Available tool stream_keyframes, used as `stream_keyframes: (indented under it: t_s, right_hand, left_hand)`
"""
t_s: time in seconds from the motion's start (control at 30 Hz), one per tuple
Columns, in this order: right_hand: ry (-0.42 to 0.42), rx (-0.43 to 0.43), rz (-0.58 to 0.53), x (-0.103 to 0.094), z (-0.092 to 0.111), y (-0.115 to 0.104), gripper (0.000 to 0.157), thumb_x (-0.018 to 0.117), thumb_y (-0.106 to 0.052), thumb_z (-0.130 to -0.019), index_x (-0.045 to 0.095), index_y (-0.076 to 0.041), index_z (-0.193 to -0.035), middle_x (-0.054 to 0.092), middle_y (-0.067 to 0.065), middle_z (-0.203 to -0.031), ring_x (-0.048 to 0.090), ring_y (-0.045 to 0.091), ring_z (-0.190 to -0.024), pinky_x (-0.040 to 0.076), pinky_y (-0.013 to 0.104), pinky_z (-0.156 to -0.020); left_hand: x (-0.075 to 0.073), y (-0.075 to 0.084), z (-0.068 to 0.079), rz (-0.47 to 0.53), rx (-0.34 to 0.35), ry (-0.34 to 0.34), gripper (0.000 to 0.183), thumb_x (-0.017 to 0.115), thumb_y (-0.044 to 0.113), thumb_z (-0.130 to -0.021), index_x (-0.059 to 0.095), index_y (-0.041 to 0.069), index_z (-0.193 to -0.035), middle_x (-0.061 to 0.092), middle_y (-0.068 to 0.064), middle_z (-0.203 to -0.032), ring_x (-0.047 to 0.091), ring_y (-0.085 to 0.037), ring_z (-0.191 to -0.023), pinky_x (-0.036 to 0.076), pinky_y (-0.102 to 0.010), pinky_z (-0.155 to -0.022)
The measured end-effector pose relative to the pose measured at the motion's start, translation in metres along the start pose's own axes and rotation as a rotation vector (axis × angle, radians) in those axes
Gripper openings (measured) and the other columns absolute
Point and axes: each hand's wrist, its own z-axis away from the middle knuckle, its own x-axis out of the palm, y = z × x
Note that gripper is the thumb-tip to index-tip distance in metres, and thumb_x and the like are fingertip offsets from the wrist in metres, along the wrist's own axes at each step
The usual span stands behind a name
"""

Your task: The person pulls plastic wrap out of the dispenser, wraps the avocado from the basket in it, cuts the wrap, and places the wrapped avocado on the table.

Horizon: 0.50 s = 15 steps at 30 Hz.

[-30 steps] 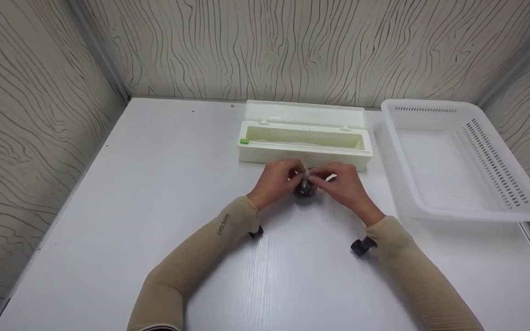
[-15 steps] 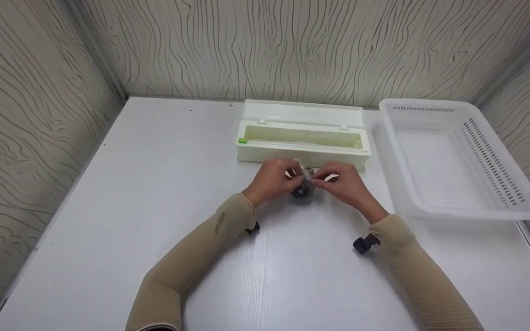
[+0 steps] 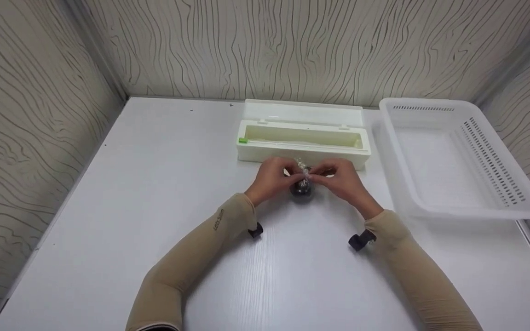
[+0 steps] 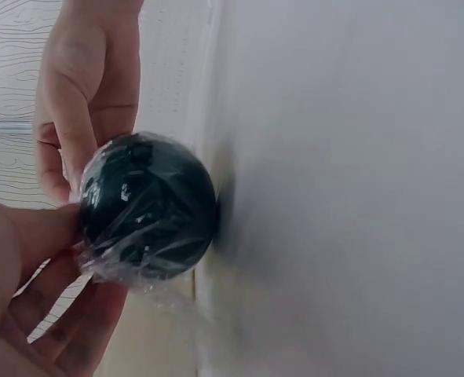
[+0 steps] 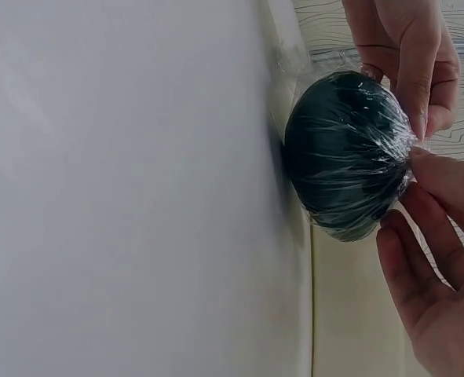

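Observation:
A dark, greenish-black round thing [image 5: 341,149] is wrapped in clear cling film [image 5: 385,145], its pleats drawn together at the top. It sits low at the white table in front of the cling film box; its kind is hidden under the film. My left hand [image 3: 274,180] pinches the gathered film between thumb and fingers from the left. From the right, my right hand [image 3: 342,180] pinches the same gather, its fingertips close against the left ones. A loose tuft of film sticks up between the hands in the head view.
Just behind the hands stands a long white cling film box [image 3: 302,154], its lid [image 3: 304,110] raised at the back and a green slider [image 3: 243,140] at the front left. A white plastic basket [image 3: 410,184] stands on the right. Patterned walls [image 3: 265,50] enclose the table [image 3: 154,184].
Both hands stay nearly in place while their fingers work the film. The film is now gathered more tightly above the dark round thing, with a tuft standing up.

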Motion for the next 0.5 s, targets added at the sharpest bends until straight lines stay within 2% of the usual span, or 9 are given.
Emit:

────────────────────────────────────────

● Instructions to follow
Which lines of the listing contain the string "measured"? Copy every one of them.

● Answer to the exercise
The measured end-effector pose relative to the pose measured at the motion's start, translation in metres along the start pose's own axes and rotation as a rotation vector (axis × angle, radians) in those axes
Gripper openings (measured) and the other columns absolute

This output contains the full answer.